TravelMapping / DataProcessing

Data Processing Scripts and Programs for Travel Mapping Project
4 stars 6 forks source link

output new datacheck entries #155

Open yakra opened 5 years ago

yakra commented 5 years ago

in https://github.com/TravelMapping/DataProcessing/issues/57#issuecomment-449699335, @michihdeu wrote:

btw: Would it be possible to output in Bash all new data errors caused by my latest changes?

Yes.

We could compare the new datacheck.log to the previous one but it's just my file.
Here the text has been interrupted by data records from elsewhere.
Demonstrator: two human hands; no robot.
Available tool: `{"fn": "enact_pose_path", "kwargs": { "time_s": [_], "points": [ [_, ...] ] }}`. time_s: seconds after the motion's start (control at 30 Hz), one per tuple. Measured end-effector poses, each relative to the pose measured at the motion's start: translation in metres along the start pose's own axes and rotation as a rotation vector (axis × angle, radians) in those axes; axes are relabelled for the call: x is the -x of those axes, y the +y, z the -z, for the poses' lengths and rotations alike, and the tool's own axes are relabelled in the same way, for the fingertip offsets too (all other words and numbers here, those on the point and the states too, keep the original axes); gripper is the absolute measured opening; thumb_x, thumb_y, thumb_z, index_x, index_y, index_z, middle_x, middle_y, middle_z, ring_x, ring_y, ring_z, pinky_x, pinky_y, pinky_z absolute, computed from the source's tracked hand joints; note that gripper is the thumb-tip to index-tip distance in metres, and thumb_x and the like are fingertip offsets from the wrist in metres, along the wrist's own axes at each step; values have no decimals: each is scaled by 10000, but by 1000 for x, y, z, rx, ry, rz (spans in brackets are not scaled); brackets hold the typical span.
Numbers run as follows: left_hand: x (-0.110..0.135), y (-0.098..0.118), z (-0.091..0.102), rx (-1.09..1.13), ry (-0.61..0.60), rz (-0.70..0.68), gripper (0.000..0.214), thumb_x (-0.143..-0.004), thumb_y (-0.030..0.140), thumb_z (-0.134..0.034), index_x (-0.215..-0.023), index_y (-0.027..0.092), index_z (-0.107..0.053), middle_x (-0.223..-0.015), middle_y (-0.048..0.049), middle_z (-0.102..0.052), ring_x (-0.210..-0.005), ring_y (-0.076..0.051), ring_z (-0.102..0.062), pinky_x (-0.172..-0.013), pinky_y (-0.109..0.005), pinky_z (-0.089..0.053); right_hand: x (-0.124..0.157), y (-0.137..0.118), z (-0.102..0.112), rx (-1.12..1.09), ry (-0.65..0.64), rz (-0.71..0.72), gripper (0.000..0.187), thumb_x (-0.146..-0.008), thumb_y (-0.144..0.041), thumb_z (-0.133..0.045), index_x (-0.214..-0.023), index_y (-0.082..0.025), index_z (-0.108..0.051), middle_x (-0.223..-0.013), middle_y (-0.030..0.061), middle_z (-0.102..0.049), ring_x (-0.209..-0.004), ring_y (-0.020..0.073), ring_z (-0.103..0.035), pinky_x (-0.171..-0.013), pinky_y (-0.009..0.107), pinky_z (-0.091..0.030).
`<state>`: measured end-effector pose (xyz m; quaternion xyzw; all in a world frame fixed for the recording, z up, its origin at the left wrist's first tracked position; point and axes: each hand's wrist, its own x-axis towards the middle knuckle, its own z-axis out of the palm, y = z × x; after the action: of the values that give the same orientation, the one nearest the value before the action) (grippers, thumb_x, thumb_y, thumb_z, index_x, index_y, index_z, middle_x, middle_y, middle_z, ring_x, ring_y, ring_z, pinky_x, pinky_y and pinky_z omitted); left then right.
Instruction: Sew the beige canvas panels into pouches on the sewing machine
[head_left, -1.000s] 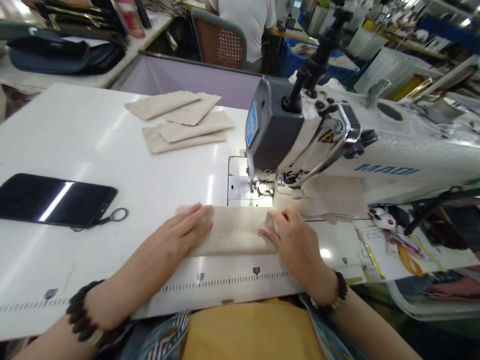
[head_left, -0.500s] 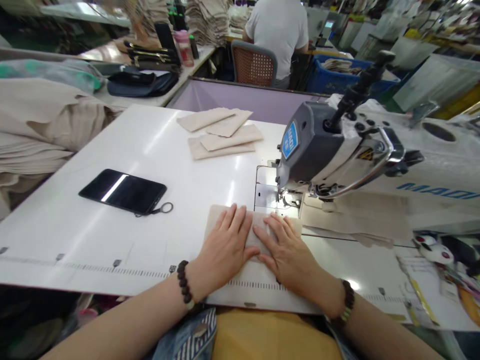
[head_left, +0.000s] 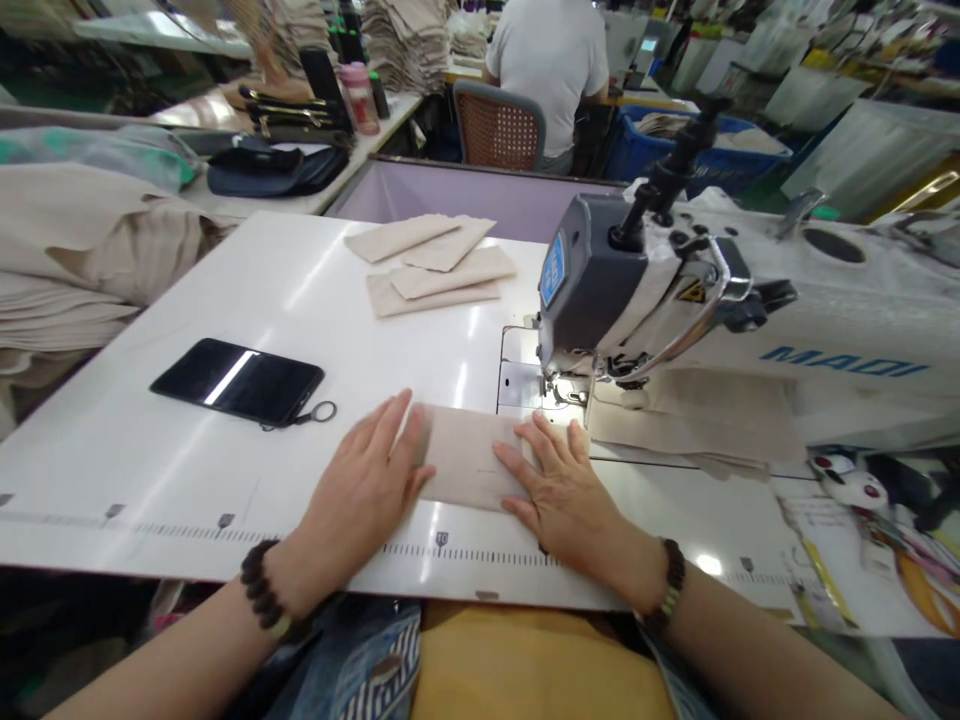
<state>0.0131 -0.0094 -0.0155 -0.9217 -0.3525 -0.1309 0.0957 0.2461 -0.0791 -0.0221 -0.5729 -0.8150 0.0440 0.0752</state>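
Observation:
A folded beige fabric piece [head_left: 465,455] lies flat on the white table [head_left: 247,300] just in front of the sewing machine [head_left: 675,300]. My left hand [head_left: 367,490] rests on its left end, fingers stretched flat. On the right end lies my right hand [head_left: 559,490], also flat with fingers apart, close to the needle area [head_left: 559,392]. More beige fabric [head_left: 697,420] sits under the machine's arm to the right.
A black phone [head_left: 238,380] lies at the left. Several beige pieces [head_left: 431,262] are stacked at the back of the table. A heap of beige cloth [head_left: 82,250] fills the left edge. A person in a white shirt [head_left: 551,60] sits beyond.
My hands, side by side over the middle of the fabric half a second ago, have spread apart to its ends. The left hand slid left; the view shifted slightly.

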Motion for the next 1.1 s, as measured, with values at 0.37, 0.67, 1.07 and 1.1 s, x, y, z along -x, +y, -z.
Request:
{"fn": "enact_pose_path", "kwargs": {
  "time_s": [0.37, 0.67, 1.07, 1.1],
  "points": [
    [-93, 8, -11, 171, -253, -179, 358, -921, 327, -439, -1197, 103, -485, -1240, -141, -507, -1154, -287, -463, -982, -507, -351, -7, 27, 35, 38, -53, 67, 343, -871, -122, -404, -1190, -130, -529, -1291, 120, -512, -1069, 268, -476, -866, 449, -394],
    [-122, 32, -11, 226, -266, -358, 165, -872, 169, -511, -991, 79, -582, -1092, -146, -578, -1030, -241, -555, -876, -371, -467, -11, 72, 15, 2, 200, 206, 292, -886, -117, -397, -1073, -161, -616, -1037, 113, -579, -794, 173, -515, -720, 314, -430],
    [-128, 30, -31, 299, -155, -333, 217, -881, 231, -520, -1031, 77, -549, -1088, -148, -556, -1093, -266, -497, -933, -416, -449, -11, 65, 23, 56, 162, 89, 281, -867, -70, -389, -1042, -136, -600, -793, 52, -550, -722, 153, -492, -639, 247, -384],
    [-129, 30, -31, 295, -153, -336, 221, -882, 230, -518, -1038, 75, -547, -1082, -145, -557, -1089, -262, -498, -938, -414, -446, -11, 64, 23, 52, 161, 84, 282, -864, -65, -391, -1042, -136, -598, -792, 52, -549, -724, 152, -493, -636, 244, -382]
  ]
}}
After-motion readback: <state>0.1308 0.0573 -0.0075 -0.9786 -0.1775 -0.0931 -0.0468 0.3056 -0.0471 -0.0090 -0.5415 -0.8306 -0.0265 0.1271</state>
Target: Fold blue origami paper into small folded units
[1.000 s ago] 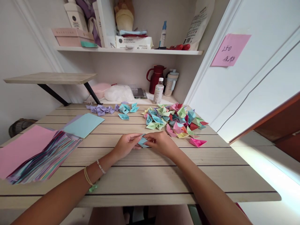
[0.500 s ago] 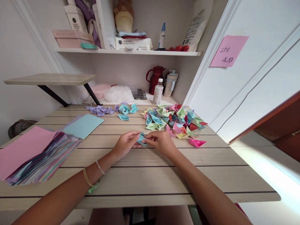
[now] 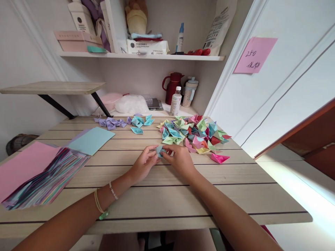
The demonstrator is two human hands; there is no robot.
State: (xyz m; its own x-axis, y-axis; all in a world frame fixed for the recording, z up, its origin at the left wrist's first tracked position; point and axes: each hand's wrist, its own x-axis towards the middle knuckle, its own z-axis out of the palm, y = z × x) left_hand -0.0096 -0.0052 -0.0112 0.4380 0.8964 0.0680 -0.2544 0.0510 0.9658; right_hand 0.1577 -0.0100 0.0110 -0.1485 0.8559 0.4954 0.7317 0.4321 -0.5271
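Observation:
Both my hands meet over the middle of the wooden table (image 3: 183, 198). My left hand (image 3: 143, 163) and my right hand (image 3: 178, 158) pinch a small folded light-blue paper piece (image 3: 159, 150) between their fingertips, just above the tabletop. Most of the piece is hidden by my fingers. Right behind my hands lies a heap of several folded paper boats (image 3: 193, 134) in pink, green, blue and red. One pink boat (image 3: 220, 158) lies apart to the right of my right hand.
A fanned stack of coloured paper sheets (image 3: 44, 174) lies at the left, with a light-blue sheet (image 3: 90, 139) beside it. Purple and blue folded pieces (image 3: 123, 122) line the back. A bottle (image 3: 175, 101), a red jug (image 3: 172, 85) and a shelf stand behind.
My hands have closed in on each other and lifted the blue piece a little. It looks smaller and more tightly folded than before.

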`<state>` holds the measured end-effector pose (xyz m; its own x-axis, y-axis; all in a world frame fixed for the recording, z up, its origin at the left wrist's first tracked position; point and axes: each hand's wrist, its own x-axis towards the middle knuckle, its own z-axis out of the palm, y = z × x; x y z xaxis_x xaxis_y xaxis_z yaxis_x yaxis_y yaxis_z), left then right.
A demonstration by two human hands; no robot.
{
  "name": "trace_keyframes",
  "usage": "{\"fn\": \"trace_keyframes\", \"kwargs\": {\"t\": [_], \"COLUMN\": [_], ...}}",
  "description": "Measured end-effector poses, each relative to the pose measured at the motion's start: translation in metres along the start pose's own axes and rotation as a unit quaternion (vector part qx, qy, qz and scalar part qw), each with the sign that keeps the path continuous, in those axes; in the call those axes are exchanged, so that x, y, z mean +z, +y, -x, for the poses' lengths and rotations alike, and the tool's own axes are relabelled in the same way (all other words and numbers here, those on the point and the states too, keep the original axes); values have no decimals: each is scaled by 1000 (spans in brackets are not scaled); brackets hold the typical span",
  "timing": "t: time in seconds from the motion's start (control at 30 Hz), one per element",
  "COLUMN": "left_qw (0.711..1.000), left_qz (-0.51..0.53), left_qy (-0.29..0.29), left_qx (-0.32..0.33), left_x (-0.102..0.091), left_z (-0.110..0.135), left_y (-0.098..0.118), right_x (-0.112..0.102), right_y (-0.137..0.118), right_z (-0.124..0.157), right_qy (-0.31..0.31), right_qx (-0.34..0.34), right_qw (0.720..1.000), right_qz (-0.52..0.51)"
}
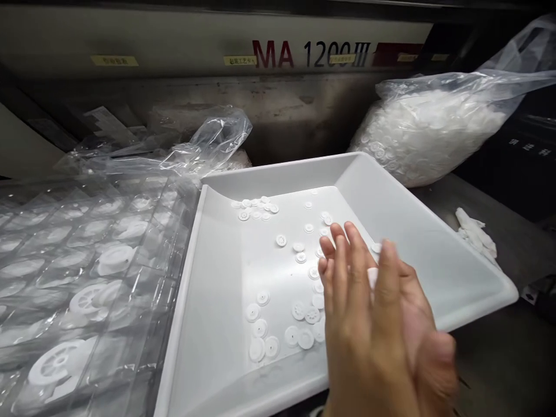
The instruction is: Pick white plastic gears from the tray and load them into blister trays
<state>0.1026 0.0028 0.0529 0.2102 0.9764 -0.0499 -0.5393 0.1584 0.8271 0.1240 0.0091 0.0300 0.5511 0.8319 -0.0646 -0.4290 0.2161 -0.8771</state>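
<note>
My left hand (358, 324) is raised over the right side of a white plastic tray (212, 266), its back toward me and its fingers stretched out. Behind it, palm facing me, is my right hand (419, 324), with its fingers mostly hidden. The two hands lie against each other. A small white plastic disc (372, 277) shows in the gap by my left thumb, against the right palm; whether more discs are between the hands I cannot tell. Several spoked white discs (311, 315) are scattered over the tray floor, some in a cluster (260, 204) at its far left corner.
Left of the tray stands a clear compartment box (124, 324) under clear plastic, holding larger white wheels (58, 362). A bulging clear bag (428, 130) of white parts sits at the back right. A crumpled white item (475, 234) lies right of the tray. A machine panel (186, 37) spans the back.
</note>
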Motion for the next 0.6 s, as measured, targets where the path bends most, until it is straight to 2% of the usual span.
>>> {"fn": "trace_keyframes", "kwargs": {"t": [0.03, 0.1, 0.2, 0.27, 0.4, 0.6], "left_qw": [999, 994, 994, 993, 993, 998], "left_qz": [-11, -12, 17, 32, 31, 32], "left_qy": [-2, 9, 44, 62, 78, 43], "left_qx": [44, 105, 100, 94, 83, 41], "left_x": [-3, -11, -18, -18, -14, -21], "left_z": [-2, -7, -15, -17, -15, -8], "left_y": [0, 1, 4, 6, 6, 5], "right_x": [0, 1, 2, 3, 1, -3], "right_y": [2, 3, 2, 3, 6, 4], "right_z": [-1, -5, -7, -6, -2, -1], "right_qy": [13, 6, -44, -62, -65, -69], "right_qx": [1, 9, 11, 1, -16, -9], "right_qw": [998, 976, 922, 904, 890, 882], "right_qz": [-67, -220, -385, -422, -450, -466]}}
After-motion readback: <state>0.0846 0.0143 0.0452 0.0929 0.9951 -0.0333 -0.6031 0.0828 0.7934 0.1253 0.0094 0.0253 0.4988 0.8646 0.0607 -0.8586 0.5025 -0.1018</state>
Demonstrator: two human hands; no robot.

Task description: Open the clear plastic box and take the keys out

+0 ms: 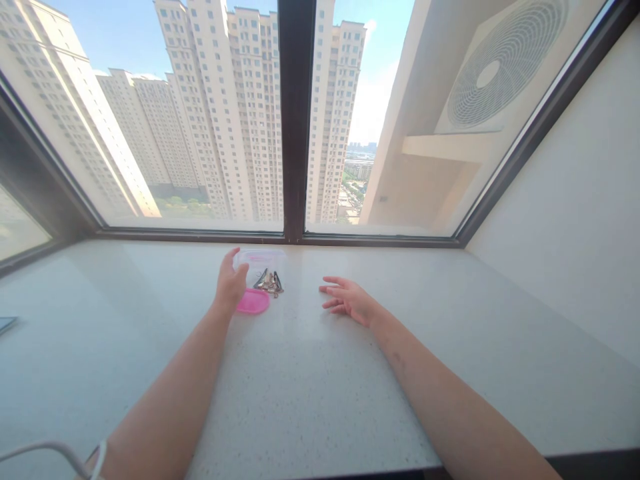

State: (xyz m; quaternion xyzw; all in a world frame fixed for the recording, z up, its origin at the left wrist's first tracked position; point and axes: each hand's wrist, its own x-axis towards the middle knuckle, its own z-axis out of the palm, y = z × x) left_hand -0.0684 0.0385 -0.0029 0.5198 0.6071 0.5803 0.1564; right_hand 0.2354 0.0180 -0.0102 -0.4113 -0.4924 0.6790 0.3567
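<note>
Bumping the clear box (273,257) could scatter the metal pieces (270,283); your right hand (353,301) has fingers apart, your left hand's (231,285) grip I can't tell.

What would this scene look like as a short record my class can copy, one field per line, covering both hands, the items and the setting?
Left hand: at the left end of a clear container; grip unclear
Right hand: holding nothing, fingers spread
Small metal pieces: heaped near the container
Pink oval piece: beside the left hand
Surface: pale speckled sill
Outside: tall buildings, fan unit at right
</note>
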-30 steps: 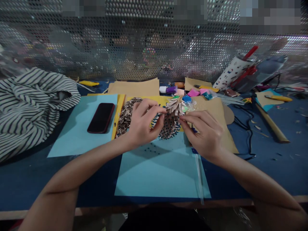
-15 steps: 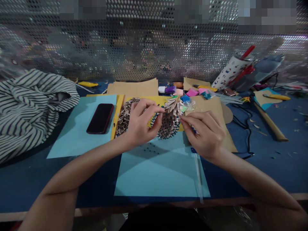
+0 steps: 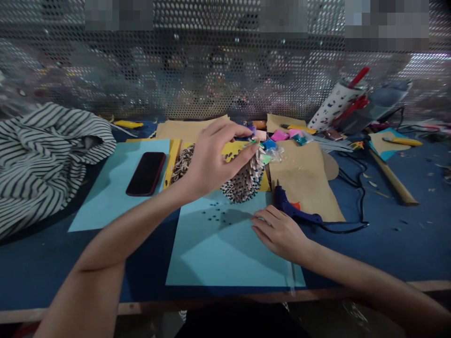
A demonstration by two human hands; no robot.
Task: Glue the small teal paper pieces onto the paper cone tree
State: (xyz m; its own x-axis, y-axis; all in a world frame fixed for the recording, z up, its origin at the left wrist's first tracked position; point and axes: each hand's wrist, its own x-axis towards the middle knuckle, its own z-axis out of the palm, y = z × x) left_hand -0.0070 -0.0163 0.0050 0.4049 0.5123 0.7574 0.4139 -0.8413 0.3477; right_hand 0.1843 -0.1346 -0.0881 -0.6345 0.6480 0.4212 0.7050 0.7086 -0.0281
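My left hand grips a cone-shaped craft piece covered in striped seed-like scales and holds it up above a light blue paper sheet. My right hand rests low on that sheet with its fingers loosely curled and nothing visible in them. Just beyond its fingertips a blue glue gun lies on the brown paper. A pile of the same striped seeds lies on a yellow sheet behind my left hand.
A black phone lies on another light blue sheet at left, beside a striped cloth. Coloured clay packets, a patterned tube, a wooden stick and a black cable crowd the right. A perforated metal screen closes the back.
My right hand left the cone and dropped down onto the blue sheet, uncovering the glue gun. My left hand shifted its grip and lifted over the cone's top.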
The old version is from my last run and all other new data errors caused by anyone else would be output too. But if there would be a way to get the last version from the "official" datacheck.log.....

fpcull can be used for this purpose* right now. It wouldn't output the new data to Bash though -- just write it to a specified file. The official datacheck.log is on noreaster at /home/www/tm/logs/datacheck.log .

While adding functionality to siteupdate.py would be easy, I'm a bit iffy on the "right" way to do it. The official datacheck.log is at the path noted above, not at logfilepath or anything specified via the siteupdate.py commandline. Hard-coding a path into siteupdate.py that may or may not exist on a given system seems Bad Form -- and I don't want to add a new argument just for this.

Perhaps the simplest thing to do is to execute fpcull from...


*Not the specific purpose it was designed for, but it'll work. It can be used for any case where you want to remove lines of text contained in one file from another file.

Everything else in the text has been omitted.